Fulford does not seem as comfortable as Price in this genre. He bases his arguments mostly on two essays: “Lectures to Ladies on Practical Subjects”, by John Frederick Maurice, and “Sisters of Charity abroad and at home”, by Anna Brownwell Jameson. Both Maurice and Jameson stress the necessity of men and women working together, and Fulford echoes this sentiment. He outlines what he feels are the duties and rights of women of his generation, which include, besides “home duties”, “understanding, appreciating and assisting their male friends (especially wives their husbands) in their intellectual pursuits” (464). Fulford’s writing, for the most part, comes across as pretentious, especially in such statements as, “One of the chief faults that I have noticed in the female intellect is incapacity for strict and severe thinking” (468). When he wrote this article, Fulford was only 24, and had just left Oxford.

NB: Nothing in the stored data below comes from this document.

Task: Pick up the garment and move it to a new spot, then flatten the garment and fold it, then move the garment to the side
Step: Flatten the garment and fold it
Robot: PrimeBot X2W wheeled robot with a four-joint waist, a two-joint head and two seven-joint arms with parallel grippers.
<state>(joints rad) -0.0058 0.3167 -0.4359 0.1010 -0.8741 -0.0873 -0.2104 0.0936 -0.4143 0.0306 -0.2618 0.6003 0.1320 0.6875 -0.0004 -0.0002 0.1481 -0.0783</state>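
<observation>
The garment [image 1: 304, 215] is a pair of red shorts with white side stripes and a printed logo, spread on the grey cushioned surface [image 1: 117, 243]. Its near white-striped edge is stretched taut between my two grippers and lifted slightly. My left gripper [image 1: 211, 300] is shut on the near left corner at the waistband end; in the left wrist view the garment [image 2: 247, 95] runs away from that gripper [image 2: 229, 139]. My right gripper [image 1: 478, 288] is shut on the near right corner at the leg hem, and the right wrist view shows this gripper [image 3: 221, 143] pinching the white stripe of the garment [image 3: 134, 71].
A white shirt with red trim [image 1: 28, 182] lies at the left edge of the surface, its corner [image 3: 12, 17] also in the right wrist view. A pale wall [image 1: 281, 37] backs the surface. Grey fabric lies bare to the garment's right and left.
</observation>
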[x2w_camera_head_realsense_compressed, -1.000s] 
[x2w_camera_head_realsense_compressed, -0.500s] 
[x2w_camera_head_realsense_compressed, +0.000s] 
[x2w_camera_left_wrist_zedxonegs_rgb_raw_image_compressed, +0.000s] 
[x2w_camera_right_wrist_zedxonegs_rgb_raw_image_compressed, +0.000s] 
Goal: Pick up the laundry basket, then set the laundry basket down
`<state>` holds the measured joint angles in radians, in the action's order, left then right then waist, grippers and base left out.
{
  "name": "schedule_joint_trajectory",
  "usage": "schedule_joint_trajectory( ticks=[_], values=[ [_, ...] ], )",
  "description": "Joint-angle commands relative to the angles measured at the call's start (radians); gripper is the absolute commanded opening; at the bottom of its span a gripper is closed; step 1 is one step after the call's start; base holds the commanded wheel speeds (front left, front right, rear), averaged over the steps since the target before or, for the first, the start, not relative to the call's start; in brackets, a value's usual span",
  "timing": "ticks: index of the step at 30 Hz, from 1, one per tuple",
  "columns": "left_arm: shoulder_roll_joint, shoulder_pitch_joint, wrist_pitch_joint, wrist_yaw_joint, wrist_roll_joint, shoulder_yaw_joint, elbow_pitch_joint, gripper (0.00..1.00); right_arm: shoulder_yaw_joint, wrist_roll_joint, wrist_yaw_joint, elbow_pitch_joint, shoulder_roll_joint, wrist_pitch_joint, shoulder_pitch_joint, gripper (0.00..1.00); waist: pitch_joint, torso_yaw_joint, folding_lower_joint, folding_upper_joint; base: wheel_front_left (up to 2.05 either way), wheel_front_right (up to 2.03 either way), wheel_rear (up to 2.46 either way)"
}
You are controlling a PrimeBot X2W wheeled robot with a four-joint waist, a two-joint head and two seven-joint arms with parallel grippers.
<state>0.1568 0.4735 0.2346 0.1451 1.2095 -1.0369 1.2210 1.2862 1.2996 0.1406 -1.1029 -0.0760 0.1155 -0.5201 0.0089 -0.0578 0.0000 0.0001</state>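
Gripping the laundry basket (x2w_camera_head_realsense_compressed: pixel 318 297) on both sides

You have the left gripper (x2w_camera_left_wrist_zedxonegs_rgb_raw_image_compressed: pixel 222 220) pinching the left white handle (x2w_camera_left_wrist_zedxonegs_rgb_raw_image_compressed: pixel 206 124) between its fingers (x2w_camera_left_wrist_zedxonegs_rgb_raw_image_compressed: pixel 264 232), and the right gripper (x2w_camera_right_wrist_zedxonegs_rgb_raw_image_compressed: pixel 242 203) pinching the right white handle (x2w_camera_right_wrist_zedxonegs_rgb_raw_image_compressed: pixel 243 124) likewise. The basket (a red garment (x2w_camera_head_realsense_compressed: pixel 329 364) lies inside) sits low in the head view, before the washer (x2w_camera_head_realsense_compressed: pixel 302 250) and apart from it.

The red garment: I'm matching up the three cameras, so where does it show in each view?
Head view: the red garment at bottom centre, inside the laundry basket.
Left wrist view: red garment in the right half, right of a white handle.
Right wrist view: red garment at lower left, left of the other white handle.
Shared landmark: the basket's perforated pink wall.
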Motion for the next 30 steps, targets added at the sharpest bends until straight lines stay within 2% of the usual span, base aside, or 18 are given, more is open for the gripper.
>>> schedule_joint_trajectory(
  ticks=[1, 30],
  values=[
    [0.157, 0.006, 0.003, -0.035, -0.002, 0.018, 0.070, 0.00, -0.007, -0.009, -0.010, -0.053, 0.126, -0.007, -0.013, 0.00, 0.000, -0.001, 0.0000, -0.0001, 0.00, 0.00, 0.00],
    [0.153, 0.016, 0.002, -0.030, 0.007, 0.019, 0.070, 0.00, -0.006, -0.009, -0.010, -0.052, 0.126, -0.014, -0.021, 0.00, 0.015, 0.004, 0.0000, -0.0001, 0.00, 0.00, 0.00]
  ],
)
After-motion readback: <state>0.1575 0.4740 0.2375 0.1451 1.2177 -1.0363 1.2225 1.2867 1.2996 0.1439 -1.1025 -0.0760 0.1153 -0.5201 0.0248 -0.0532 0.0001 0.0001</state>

Perhaps the most telling feature of this essay is Fulford’s reliance on Tennyson, especially on readings of “The Princess,” which he places alongside Maurice’s and Jameson’s articles. Fulford is a better poetic critic than a social critic, and that he invokes Tennyson so often here reveals more about Fulford himself than the issue he addresses. See also his essay on Tennyson, published in three parts in the first three issues of the Magazine.

Printing History

First printed in The Oxford and Cambridge Magazine , August, 1856.